## The task
From the line that contains "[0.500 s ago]" down to the final line below, please repeat each line exactly and nothing more, with no pictures.

## Information provided
—————
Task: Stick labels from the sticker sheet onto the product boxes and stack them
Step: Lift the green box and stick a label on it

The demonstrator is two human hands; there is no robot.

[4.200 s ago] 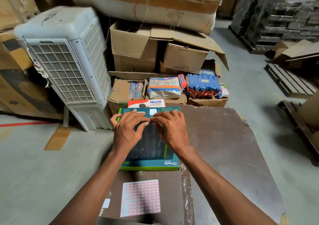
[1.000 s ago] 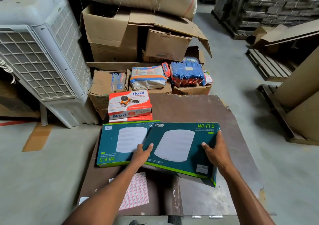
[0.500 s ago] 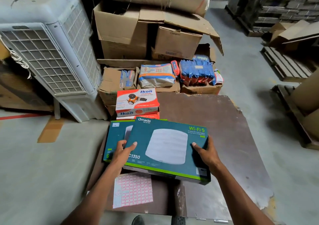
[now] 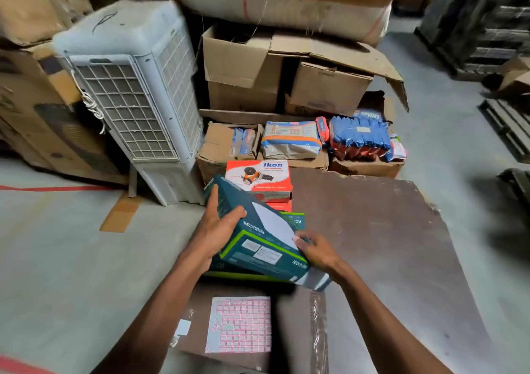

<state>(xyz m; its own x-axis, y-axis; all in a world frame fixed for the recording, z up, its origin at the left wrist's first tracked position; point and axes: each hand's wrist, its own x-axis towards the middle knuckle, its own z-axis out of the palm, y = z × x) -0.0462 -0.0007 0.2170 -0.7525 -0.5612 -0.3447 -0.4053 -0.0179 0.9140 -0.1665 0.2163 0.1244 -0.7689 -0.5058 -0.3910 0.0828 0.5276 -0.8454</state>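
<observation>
Warehouse bench [image 4: 372, 230]: your left hand [image 4: 218, 230] and right hand [image 4: 314, 249] grip a tilted box [image 4: 258, 236]. Slip likely; it could land askew on the stack.

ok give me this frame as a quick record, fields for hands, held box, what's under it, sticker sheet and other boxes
left hand: grips the far left edge of the held box
right hand: grips its near right corner
held box: teal, tilted, raised on the left
under it: second teal box, lying flat on the brown board
sticker sheet: flat on the board, nearer the person, untouched
other boxes: orange Ikon box behind, on another orange box
</observation>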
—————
## Output of the exercise
[0.500 s ago] 
[now] 

<state>(xyz m; its own x-axis, y-axis; all in a world frame fixed for the recording, z up, its origin at the left wrist's first tracked position; point and axes: each hand's wrist, its own x-axis towards the middle knuckle, its own z-axis out of the palm, y = z × x) -0.0462 -0.0007 0.2170 -0.7525 -0.5612 -0.3447 -0.4053 -0.0179 0.9140 -0.1665 0.2163 0.1244 -0.7689 -0.5058 -0.3910 0.0828 0.5276 -0.8454</state>
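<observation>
Warehouse bench [image 4: 372, 230]: your left hand [image 4: 218, 230] and right hand [image 4: 314, 249] grip a tilted box [image 4: 258, 236]. Slip likely; it could land askew on the stack.

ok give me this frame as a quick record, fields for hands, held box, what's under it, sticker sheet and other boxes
left hand: grips the far left edge of the held box
right hand: grips its near right corner
held box: teal, tilted, raised on the left
under it: second teal box, lying flat on the brown board
sticker sheet: flat on the board, nearer the person, untouched
other boxes: orange Ikon box behind, on another orange box
</observation>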

Nothing remains to be added to the exercise.